#### Task description
Start to finish, return the listing exactly as written.

#### Collected material
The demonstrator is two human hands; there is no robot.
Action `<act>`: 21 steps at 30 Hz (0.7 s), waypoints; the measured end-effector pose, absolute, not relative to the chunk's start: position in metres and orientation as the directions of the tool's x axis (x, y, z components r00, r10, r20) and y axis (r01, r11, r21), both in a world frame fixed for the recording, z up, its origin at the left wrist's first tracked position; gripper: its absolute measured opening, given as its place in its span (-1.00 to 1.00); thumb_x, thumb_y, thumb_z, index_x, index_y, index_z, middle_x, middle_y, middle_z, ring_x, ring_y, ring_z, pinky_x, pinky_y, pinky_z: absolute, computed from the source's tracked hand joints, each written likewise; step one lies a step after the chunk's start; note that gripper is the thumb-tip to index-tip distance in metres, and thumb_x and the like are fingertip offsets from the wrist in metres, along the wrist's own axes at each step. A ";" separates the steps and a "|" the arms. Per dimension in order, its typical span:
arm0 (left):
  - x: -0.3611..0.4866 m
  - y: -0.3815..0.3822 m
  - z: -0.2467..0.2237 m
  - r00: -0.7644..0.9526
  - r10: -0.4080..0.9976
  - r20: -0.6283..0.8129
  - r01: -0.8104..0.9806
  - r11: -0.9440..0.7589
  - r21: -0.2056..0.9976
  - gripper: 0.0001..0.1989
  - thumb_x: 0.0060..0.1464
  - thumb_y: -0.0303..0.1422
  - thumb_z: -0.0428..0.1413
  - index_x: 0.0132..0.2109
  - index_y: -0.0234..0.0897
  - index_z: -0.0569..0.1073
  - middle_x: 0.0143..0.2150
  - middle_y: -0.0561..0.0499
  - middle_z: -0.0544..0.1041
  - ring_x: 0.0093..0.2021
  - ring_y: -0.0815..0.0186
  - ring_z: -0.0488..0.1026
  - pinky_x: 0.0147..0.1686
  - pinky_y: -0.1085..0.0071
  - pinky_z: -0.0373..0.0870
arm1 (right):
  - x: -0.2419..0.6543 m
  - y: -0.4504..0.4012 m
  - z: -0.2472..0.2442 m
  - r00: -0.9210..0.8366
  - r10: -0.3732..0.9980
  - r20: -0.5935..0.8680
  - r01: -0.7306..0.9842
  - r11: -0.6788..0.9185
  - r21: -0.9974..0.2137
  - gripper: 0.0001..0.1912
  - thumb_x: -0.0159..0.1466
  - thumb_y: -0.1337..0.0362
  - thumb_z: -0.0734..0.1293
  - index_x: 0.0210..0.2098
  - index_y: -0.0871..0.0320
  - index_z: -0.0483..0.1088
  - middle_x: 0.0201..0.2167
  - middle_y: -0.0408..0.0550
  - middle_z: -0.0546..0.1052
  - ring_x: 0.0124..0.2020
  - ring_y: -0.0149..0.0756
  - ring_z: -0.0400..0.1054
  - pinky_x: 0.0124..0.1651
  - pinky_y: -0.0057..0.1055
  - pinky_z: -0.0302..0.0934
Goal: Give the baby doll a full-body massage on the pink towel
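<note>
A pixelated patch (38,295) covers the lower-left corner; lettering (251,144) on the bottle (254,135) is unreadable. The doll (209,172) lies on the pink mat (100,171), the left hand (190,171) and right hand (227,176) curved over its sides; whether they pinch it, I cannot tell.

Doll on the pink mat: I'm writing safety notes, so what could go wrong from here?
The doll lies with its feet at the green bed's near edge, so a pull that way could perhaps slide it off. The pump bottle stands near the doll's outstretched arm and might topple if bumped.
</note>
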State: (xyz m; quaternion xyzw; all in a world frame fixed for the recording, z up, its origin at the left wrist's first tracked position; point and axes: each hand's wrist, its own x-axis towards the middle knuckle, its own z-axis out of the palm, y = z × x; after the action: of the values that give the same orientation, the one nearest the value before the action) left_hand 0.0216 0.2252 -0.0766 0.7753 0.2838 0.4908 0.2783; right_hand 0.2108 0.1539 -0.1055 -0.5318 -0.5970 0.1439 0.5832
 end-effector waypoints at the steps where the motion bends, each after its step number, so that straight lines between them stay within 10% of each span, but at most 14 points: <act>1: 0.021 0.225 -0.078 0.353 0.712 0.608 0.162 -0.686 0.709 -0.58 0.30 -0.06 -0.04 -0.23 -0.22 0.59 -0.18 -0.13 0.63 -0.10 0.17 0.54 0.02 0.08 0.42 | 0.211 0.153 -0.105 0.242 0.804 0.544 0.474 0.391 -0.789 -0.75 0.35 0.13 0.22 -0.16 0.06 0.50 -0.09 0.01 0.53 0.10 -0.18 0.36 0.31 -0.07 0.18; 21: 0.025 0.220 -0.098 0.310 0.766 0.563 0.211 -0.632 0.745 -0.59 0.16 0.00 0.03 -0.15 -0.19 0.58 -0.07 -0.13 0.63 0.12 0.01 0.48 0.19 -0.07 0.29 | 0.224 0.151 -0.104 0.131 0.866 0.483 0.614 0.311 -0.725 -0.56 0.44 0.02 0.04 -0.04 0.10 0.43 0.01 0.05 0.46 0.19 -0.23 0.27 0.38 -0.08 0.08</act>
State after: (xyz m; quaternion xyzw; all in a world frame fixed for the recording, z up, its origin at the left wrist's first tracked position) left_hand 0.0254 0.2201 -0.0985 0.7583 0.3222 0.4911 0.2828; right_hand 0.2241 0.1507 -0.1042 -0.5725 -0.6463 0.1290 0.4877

#### Task answer
The demonstrator is two human hands; there is no robot.
Action `<act>`: 21 steps at 30 Hz (0.7 s), waypoints; the measured end-effector pose, absolute, not relative to the chunk's start: position in metres and orientation as the directions of the tool's x axis (x, y, z components r00, r10, r20) and y axis (r01, r11, r21), both in a world frame fixed for the recording, z up, its origin at the left wrist's first tracked position; gripper: its absolute measured opening, given as its place in its span (-1.00 to 1.00); thumb_x, thumb_y, thumb_z, index_x, index_y, index_z, middle_x, middle_y, middle_z, ring_x, ring_y, ring_z, pinky_x, pinky_y, pinky_z: absolute, computed from the source's tracked hand joints, each written likewise; step one lies a step after the chunk's start; note that gripper is the thumb-tip to index-tip distance in metres, and thumb_x and the like are fingertip offsets from the wrist in metres, along the wrist's own axes at each step. A ";" separates the steps and a "|" the arms. Per dimension in order, its typical span:
arm0 (left):
  - x: -0.3611..0.4866 m
  - y: -0.3815..0.3822 m
  - z: -0.2467..0.2237 m
  - r00: -0.7644..0.9526
  - r10: -0.4080..0.9976
  - r20: -0.6283..0.8129
  - r01: -0.8104..0.9806
  - r11: -0.9440..0.7589
  - r21: -0.2056..0.9976
  - gripper: 0.0001..0.1989
  - thumb_x: 0.0060..0.1464
  - thumb_y: -0.0303..0.1422
  - thumb_z: -0.0428..0.1413
  - index_x: 0.0132..0.2109
  - index_y: -0.0234..0.0897
  - index_z: -0.0569..0.1073
  - middle_x: 0.0143..0.2150
  - middle_y: -0.0561..0.0499
  - middle_z: -0.0544..0.1041
  - ring_x: 0.0093..0.2021
  - ring_y: -0.0815..0.0186
  - ring_z: -0.0488..0.1026
  - pinky_x: 0.0147..0.1686
  - pinky_y: -0.1085..0.0071
  - pinky_z: -0.0373..0.0870
arm1 (right):
  - x: -0.2419..0.6543 m
  - y: -0.4504..0.4012 m
  - z: -0.2472..0.2442 m
  - r00: -0.9210..0.8366
  - r10: -0.3732..0.9980
  - r20: -0.5935..0.8680
  - r01: -0.7306..0.9842
  - r11: -0.6788..0.9185
  - r21: -0.9974..0.2137
  - gripper: 0.0001..0.1912
  - thumb_x: -0.0159..0.1466
  - thumb_y: -0.1337..0.0362
  - thumb_z: -0.0734..0.1293
  - index_x: 0.0210..0.2098
  - index_y: -0.0871..0.0320
  - index_z: -0.0483..0.1088
  - middle_x: 0.0201..0.2167
  - middle_y: -0.0408..0.0550
  - middle_z: -0.0546..0.1052
  - ring_x: 0.0124..0.2020
  - ring_y: -0.0149..0.0756
  - ring_z: -0.0400..0.1054
  - pinky_x: 0.0124..0.1651
  - pinky_y: -0.0057..0.1055
  - pinky_z: -0.0302..0.0934
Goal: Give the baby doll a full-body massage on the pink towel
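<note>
A pixelated patch (38,295) covers the lower-left corner; lettering (251,144) on the bottle (254,135) is unreadable. The doll (209,172) lies on the pink mat (100,171), the left hand (190,171) and right hand (227,176) curved over its sides; whether they pinch it, I cannot tell.

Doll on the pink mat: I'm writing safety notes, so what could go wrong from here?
The doll lies with its feet at the green bed's near edge, so a pull that way could perhaps slide it off. The pump bottle stands near the doll's outstretched arm and might topple if bumped.
</note>
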State: (xyz m; quaternion xyzw; all in a world frame fixed for the recording, z up, its origin at the left wrist's first tracked position; point and axes: each hand's wrist, its own x-axis towards the middle knuckle, its own z-axis out of the palm, y = z × x; after the action: of the values that give the same orientation, the one nearest the value before the action) left_hand 0.0216 0.2252 -0.0766 0.7753 0.2838 0.4908 0.2783; right_hand 0.2108 0.1539 -0.1055 -0.5318 -0.5970 0.1439 0.5832
 end-effector waypoints at the steps where the motion bends, each after its step number, so that straight lines between them stay within 10% of each span, but at most 14 points: <act>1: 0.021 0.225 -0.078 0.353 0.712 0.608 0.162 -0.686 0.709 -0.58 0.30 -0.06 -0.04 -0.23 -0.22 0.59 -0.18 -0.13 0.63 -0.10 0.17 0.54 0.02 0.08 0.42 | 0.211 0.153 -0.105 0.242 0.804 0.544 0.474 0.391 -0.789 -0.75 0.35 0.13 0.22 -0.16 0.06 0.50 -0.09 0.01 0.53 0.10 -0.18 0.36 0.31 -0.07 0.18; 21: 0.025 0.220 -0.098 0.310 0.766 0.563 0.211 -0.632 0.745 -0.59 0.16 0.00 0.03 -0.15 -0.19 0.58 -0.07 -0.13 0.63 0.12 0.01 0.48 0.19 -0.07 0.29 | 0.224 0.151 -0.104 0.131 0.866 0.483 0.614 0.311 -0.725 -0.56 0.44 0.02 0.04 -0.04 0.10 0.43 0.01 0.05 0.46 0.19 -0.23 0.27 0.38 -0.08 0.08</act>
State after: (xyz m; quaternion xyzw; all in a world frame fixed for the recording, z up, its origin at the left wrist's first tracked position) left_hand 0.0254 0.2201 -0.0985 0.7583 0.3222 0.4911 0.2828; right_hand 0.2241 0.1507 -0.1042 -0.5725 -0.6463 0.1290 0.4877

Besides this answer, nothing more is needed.